Input:
+--

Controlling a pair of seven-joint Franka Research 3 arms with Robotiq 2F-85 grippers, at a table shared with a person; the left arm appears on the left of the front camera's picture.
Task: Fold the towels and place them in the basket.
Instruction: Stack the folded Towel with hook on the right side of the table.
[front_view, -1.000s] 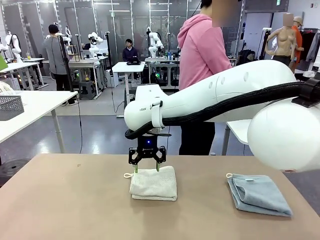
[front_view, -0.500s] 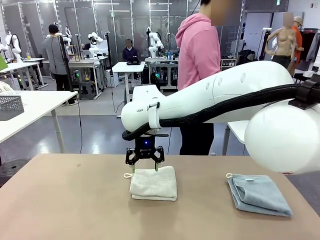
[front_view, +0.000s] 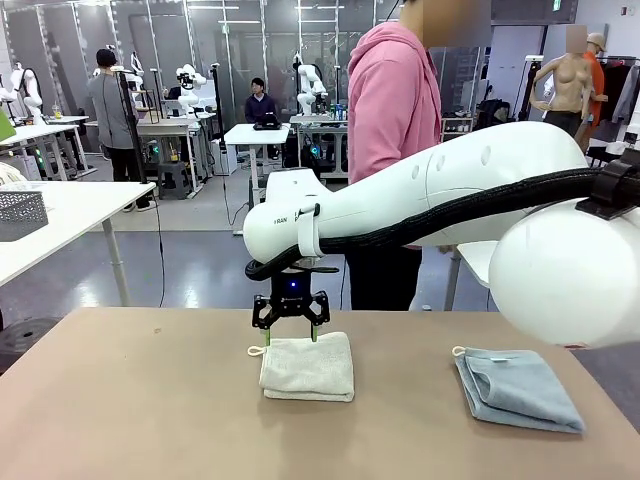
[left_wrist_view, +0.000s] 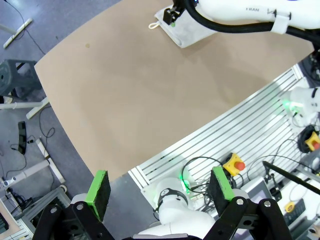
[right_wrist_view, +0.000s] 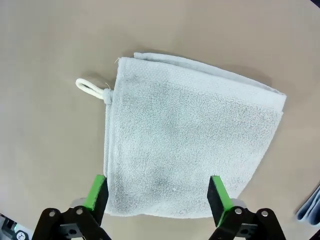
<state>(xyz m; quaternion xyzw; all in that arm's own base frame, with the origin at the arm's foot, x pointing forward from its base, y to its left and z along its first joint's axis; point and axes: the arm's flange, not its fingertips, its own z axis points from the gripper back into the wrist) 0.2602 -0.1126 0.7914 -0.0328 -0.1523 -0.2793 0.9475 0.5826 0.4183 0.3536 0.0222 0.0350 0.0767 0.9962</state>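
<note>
Folding looks finished — folded cream-white terry towel (front_view: 307, 367) and folded light blue terry towel (front_view: 518, 389) lie on the table, unbasketed — right gripper (front_view: 291, 336) over the cream one and left gripper (left_wrist_view: 159, 189) both wide open, empty.

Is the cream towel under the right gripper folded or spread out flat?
Folded. The cream towel lies as a compact rectangle with stacked layers at its edges, its loop sticking out from one corner.

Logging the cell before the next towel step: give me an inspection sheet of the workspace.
Surface: tan table, bare apart from the towels.
Job's things: cream towel folded near the middle; blue towel folded to its right; no basket on this table.
Clutter: nothing seen.
Grippers: right tool open, just above the cream towel's far edge; left tool open, high off the table's near side.
Cables: black hose along the right arm.
Surroundings: person in pink hoodie at far side.
</note>
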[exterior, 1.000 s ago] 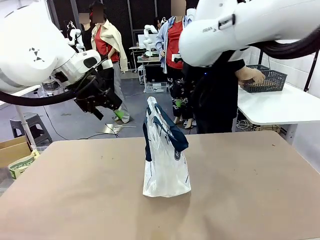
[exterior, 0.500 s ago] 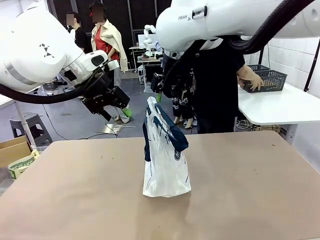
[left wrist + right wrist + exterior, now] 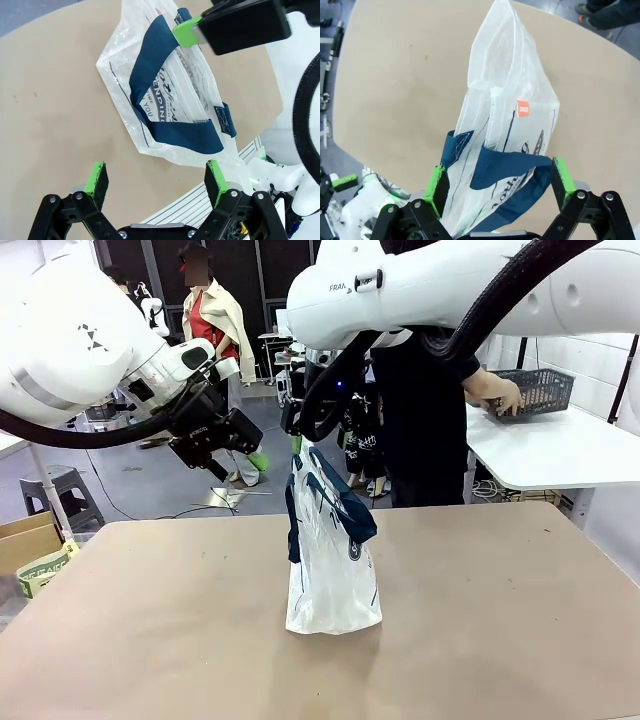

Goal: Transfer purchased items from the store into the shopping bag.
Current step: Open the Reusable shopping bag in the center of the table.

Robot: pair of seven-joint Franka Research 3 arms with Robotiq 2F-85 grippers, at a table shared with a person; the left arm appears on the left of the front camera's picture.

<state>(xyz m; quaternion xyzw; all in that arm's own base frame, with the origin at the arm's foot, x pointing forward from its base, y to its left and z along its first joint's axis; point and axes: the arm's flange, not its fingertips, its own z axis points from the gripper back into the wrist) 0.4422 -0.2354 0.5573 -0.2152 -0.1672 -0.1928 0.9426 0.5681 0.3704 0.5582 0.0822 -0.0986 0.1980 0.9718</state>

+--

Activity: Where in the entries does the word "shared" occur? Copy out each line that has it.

Result of the task:
Controlling a pair of seven-joint Franka Research 3 arms with Robotiq 2F-85 grippers, at a table shared with a person; the left arm appears on the left of the front camera's picture.
Robot: pair of seven-joint Franka Research 3 arms with Robotiq 2F-85 grippers, at a table shared with a person; the left arm appears on the left of the front camera's picture.

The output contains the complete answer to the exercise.